A brief history of the bottled water industry

December 1, 2011

The first documented case of water being sold in bottles was in France in the XVIIIth century.

The  history of bottled water however dates  back many more centuries, to the practice of people being given a personal container of water for spiritual or physical healing when visiting a holy site, or a venue  where so-called “miracle water” was to be found. 

The first medicinal water bottlers surfaced in Europe early in the XVIIth century, but it wasn’t until the XIXth century that the question of who owned the springs became an issue. By the end of the XIXth century, laws about public water had been passed, declaring these springs natural resources of public interest.

In the United States, commercial distribution of bottled water   found at Jackson's Spa in Boston, Massachusetts, started around 1767. The water was taken from a mineral water source and then sold for therapeutic purposes.  1854 saw the birth of the first commercially-packaged drinking water in the United States. It was known as Poland Water as it was sourced from Poland, Maine and it was sold by the jug for 15 cents. Today, the United States has the highest bottled water consumption in the world.

As far as Europe is concerned, Perrier could be considered as one of the oldest spring waters in the marketplace. In 1769, the Granier family purchased the Bouillens estate. Alphonse Granier was the first to take an interest in the spring located in this area in 1841, but commercial operation really took hold only in 1863, when Napoleon III signed a decree acknowledging that the Bouillens spring water was a natural mineral water.
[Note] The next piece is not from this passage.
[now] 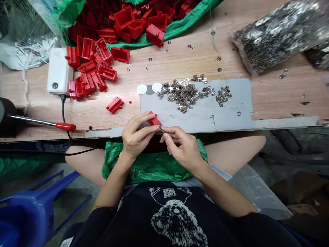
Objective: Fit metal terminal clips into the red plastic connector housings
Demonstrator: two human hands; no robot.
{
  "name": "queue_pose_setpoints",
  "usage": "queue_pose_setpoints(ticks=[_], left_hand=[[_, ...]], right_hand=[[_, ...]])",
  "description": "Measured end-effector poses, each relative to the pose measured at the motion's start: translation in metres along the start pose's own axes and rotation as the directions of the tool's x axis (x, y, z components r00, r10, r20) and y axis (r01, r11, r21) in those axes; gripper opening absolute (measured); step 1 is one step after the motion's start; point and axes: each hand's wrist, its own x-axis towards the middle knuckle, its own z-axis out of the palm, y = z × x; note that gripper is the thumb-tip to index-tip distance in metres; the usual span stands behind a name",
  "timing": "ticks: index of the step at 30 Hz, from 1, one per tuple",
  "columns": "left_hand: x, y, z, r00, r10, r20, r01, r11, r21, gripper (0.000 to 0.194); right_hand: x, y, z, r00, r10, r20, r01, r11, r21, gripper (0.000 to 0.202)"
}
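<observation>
My left hand (137, 132) is closed on a small red plastic housing (154, 120), held just over the table's front edge. Thumb and forefinger of my right hand (181, 142) pinch a thin metal piece (161, 129), whose end meets the housing's near end; its exact kind is too small to tell. Beyond my hands, a pile of small shiny metal clips (183, 94) lies on a grey mat (197, 118). To the left rests a single red housing (114, 105), with a tiny red bit (130, 102) beside it.
Many red housings (124, 19) spill from a green sack (177, 32) at the back. A white power bank (59, 70) with a black cable stands left, near a red-handled lever (65, 126). Back right lies a clear bag of metal parts (275, 36). Green sacking (156, 168) covers my lap.
</observation>
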Motion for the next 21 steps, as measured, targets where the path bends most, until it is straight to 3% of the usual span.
queue_pose_setpoints(ticks=[5,11,16,21], left_hand=[[-0.0013,0.0008,0.0002,1.0,-0.014,0.027,0.014,1.0,0.013,0.002],[-0.0019,0.0008,0.0023,1.0,-0.001,-0.002,0.001,1.0,0.007,0.002],[-0.0002,0.0022,0.0026,1.0,-0.02,-0.005,0.02,1.0,-0.009,0.001],[0.0028,0.0049,0.0001,0.999,-0.049,0.004,0.049,0.999,-0.01,0.02]], right_hand=[[0.0016,-0.0005,0.0026,0.993,-0.088,-0.073,0.076,0.985,-0.152,0.021],[0.0029,-0.0002,0.0082,0.983,-0.122,-0.136,0.092,0.974,-0.206,0.018],[0.0037,0.0028,0.0067,0.987,-0.087,-0.134,0.062,0.982,-0.177,0.019],[0.0046,0.0059,0.0014,0.992,-0.106,-0.061,0.102,0.993,-0.065,0.021]])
Many scientific studies confirmed the virtues of the water and the Établissement Thermal de Vergèze, name given to the source, soon welcomed its first health-conscious visitors.

Unfortunately, in 1869 the Vergèze site was demolished by fire. Despite Alphonse Granier's attempts to restore the site, the company had to face heavy losses. The spa went bankrupt and ceased all its activities in 1884. Four years later, in 1888, a Vergèze landowner and businessman called Louis Rouvière bought the Bouillens estate. In 1894 he leased the spring to doctor Louis Perrier from Nîmes, with an option to purchase it. . It was from that moment that the spring became known by the name Perrier.

In 1898, Louis Perrier took over ownership of the Bouillens estate and later the same year the Établissement Thermal de Vergèze became Société des Eaux Minérales, Boissons et Produits Hygiéniques de Vergèze. The company was now about to face another big challenge: selling water to the French at a time when wine, beer and absinthe dominated the marketplace.

From that moment on, Dr. Perrier dedicated himself entirely to the spring and to improving the bottling operation. Perrier spent a lot of time developing a glass bottle with a hermetically sealed cap, so that he could package and ship water that contained three times its volume in carbonation.

Today, the Perrier brand is still going strong, giving us an example of how a successful business can grow from such humble beginnings. It demonstrates that   with dedication and effort, anyone can build a great company!